Friday, February 19, 2010

What the Heck is a Shaker Table?

I've used that term a few times. It's not 19th century furniture. It's a special gizmo that shakes the grapes after they have done through a destemmer. The shaking takes place over a grate and the result is that the whole berries pass through to the fermentation tanks and any other 'gunk' that was too small to pick out in sorting falls through.

I found a picture here:

The option I'm after is not this solid table, but rather one with the grate feature. This would allow us to get even cleaner fermentation bins than we have now and it's similar to a system we've used at Big Basin Vineyards on some of our wines.
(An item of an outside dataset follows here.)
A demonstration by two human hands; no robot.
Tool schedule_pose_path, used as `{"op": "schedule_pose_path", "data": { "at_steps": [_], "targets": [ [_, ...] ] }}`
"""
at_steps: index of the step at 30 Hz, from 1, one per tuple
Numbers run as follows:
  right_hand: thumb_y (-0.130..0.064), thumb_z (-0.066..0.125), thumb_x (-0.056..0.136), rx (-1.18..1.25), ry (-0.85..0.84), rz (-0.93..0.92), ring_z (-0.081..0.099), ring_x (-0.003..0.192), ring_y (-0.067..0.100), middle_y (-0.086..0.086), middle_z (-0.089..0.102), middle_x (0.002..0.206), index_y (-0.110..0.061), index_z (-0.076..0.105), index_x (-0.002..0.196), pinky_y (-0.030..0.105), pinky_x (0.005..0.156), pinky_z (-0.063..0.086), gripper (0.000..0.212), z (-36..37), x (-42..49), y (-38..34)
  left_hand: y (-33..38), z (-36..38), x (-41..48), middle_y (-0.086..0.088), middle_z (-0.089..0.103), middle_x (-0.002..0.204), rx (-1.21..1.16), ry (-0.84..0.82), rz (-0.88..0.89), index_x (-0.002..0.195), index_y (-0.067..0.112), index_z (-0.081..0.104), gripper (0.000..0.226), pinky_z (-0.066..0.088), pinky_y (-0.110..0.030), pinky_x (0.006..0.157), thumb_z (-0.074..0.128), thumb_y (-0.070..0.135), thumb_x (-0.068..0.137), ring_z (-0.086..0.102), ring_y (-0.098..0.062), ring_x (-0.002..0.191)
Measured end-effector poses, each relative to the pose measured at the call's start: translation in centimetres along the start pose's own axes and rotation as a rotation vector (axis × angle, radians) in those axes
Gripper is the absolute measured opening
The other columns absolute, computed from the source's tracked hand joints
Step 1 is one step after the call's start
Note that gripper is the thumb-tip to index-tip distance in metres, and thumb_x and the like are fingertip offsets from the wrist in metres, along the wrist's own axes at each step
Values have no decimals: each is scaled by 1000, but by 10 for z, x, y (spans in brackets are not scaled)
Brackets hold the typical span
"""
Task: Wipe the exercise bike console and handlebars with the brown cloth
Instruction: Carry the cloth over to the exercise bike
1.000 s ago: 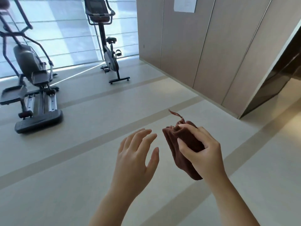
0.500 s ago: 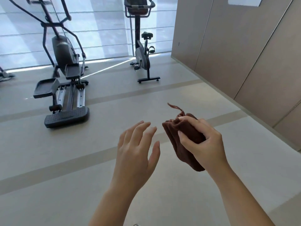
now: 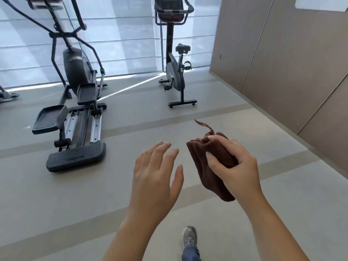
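Note:
My right hand [image 3: 235,166] grips a bunched brown cloth [image 3: 209,157], a loose thread sticking up from its top. My left hand [image 3: 156,178] hovers just left of the cloth, fingers spread, holding nothing. The exercise bike [image 3: 175,72] stands several steps ahead by the window, its console [image 3: 170,8] and handlebars [image 3: 188,8] at the top edge of the view, partly cut off. Neither hand is near the bike.
A large elliptical trainer [image 3: 79,102] stands on the floor to the left of the bike, its pedals and rear step pointing toward me. A wood-panelled wall [image 3: 282,63] runs along the right. My shoe [image 3: 189,238] shows on the floor below my hands.
The view has swung left and come closer: bike and elliptical are larger and more central, and the dark doorway on the right has left the view. My hands keep the same pose.

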State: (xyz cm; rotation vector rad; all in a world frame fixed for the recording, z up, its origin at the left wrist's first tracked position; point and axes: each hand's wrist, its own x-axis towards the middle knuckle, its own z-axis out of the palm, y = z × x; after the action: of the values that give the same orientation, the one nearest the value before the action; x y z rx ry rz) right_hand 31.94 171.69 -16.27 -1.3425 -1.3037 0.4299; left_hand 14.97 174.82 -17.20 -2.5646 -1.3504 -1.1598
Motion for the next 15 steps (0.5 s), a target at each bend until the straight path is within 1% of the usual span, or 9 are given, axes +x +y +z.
{"op": "schedule_pose_path", "data": {
  "at_steps": [4,10,12,15],
  "targets": [
    [-23,66,74,17,36,-6,62,87,5,-2,66,93,-43,66,97,9,74,47,30,14,96,51,-37,60,88,-10,62,114,37,-25,34,111,8,61,35,39,-41,96,45,27,87,53,-28,113],
    [-26,65,73,-6,31,-39,61,86,2,-10,64,91,-45,64,98,5,70,44,31,35,253,99,-90,128,228,-11,63,113,43,-10,38,109,7,62,34,33,-36,97,45,27,87,53,-27,112],
    [-25,64,73,-1,31,-42,60,87,1,-11,64,93,-43,64,99,4,70,44,31,46,287,109,-107,141,255,-10,63,113,50,0,51,109,8,62,34,32,-35,98,45,27,87,52,-26,112],
    [-24,65,73,6,-11,-36,61,88,0,-12,65,95,-42,64,99,4,72,44,32,76,347,132,-148,167,298,-10,63,113,53,1,11,109,7,62,34,35,-37,98,45,27,87,53,-27,112]
  ]
}}
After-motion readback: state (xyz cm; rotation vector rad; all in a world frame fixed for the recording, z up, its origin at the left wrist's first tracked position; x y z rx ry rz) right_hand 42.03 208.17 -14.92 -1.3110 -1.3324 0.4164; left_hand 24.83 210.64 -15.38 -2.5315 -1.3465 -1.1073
In order for the table to work we would also need to upgrade our crusher destemmer to something like this:

This unit has an option to just de-stem the grapes without crushing them, which is what we would need to do for the table to be effective.
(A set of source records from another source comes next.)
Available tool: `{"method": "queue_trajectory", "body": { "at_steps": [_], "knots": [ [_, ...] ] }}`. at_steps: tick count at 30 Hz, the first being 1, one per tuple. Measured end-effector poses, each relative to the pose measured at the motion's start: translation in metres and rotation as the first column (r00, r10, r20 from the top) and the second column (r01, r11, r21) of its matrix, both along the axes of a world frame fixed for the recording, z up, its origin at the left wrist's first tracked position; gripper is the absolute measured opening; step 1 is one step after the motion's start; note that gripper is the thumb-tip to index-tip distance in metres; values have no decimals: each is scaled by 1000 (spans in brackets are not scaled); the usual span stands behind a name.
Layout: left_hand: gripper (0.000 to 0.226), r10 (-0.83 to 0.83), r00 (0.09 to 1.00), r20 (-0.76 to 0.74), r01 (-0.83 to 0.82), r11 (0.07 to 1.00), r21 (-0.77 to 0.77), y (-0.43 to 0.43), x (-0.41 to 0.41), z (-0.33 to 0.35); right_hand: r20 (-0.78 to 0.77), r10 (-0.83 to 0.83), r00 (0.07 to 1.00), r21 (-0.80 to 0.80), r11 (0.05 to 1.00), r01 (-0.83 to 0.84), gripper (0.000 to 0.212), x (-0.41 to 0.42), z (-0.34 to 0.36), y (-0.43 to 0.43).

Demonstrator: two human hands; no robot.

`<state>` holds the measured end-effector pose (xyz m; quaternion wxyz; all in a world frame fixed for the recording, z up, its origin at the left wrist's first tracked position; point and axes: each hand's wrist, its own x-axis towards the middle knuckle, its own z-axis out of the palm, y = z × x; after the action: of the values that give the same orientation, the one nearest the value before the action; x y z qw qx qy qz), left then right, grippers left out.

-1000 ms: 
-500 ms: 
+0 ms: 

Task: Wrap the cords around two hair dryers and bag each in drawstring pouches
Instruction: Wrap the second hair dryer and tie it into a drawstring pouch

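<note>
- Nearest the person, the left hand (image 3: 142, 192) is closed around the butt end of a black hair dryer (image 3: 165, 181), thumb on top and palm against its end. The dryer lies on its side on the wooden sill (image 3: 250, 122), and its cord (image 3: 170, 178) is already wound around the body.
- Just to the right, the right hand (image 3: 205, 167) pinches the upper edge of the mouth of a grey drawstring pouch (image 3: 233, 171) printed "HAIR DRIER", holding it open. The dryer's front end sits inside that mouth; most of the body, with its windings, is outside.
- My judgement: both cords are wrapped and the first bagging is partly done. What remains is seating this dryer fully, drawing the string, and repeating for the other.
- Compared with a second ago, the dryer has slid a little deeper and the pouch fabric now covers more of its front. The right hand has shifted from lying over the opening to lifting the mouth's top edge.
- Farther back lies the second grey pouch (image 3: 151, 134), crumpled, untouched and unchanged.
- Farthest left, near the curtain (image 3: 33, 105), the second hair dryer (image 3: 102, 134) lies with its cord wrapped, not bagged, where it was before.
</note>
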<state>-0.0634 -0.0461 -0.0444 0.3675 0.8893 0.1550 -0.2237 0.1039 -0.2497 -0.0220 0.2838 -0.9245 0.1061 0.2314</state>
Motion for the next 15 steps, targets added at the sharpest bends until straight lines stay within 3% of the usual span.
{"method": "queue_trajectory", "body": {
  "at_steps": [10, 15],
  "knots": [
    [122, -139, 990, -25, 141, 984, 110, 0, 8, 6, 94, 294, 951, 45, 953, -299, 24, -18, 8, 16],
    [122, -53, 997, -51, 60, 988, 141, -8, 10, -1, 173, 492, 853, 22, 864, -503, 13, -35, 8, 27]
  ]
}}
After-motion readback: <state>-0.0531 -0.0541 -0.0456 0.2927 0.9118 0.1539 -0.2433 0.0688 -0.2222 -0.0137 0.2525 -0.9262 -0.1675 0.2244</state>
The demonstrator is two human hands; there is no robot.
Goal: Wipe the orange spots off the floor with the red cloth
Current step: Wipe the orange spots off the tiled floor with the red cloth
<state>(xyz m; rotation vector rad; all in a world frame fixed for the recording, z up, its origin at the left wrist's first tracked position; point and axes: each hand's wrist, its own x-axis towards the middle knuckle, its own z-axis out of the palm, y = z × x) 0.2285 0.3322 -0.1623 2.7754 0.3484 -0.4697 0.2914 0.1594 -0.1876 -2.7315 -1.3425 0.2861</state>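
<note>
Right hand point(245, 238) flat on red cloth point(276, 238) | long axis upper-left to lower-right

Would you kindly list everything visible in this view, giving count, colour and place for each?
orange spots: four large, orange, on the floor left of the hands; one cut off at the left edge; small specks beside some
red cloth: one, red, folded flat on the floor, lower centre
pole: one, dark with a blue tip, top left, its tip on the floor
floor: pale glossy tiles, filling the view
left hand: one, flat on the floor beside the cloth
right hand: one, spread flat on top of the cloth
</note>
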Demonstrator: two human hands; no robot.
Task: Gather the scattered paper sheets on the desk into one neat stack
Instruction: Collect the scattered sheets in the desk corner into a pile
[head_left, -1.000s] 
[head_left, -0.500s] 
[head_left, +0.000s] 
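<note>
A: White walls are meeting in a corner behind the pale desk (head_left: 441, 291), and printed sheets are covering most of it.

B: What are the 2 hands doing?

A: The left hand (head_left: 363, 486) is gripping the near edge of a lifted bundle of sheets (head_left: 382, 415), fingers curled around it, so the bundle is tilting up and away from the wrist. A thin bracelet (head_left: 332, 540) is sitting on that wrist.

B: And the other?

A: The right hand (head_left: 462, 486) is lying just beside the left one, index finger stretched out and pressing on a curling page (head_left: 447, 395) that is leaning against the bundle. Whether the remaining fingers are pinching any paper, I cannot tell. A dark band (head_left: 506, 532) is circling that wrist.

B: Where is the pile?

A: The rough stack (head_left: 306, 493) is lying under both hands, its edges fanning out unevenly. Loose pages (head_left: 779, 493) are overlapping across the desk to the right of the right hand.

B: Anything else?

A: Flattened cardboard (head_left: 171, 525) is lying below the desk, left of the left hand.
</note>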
The table runs about $12,000 and the destemmer, for the small size we need is about $18,000. We would also need about $4000 in other equipment to mount the entire thing correctly into our space. In addition to the cleaner bins this would also mean we would not have to do the truck balancing destemmer routine at Chardonnay harvest. (See my blog picture). This set up would just roll right over the press.

So $34,000 is a ton of money for our little operation. That's why we've put so many other things on hold. We don't 'need' this, what we have now works very well, but this would allow us to squeeze a little more quality out of each wine.

If you don't see us in your town this year, remember theses pictures and you'll know why.

Wednesday, February 17, 2010

Our 2010 Travel Schedule

I few people have asked what shows we will be doing this year and what our travel schedule looks like.

The simple answer is; "not many, or much".

We really need a website upgrade and I want to get a shaker table for the crusher destemmer. That means I've cut the travel and marketing budget back to almost nothing. We won't be doing the Family Winemakers shows or the Chronicle show at Fort Mason. Those three alone add up to about $3000 in expenses so that puts us at least part way there to the website work.

We get invited to pour at dozens of events each year and usually would only do a few. This year so far the only things we have scheduled are private events and fundraisers. As those come up we'll let people know about them.

The travel budget is also being sidelined for the shaker table (total cost about $28,000, so we will need to save for awhile for that one). If the Spring release goes well I might add some money back in to the travel budget, but we'll have to see how sales go.

We would like to do an east coast swing and hit DC, Philly, NY and Boston. We've had so many requests to come visit that we really would like to get that done. We'd also like to get to Florida, and back to Chicago and Nashville.

We do know that we'll have visitors coming by the winery more this year than last, and we will be open at least three times this year. When those events come up we'll let people know as well.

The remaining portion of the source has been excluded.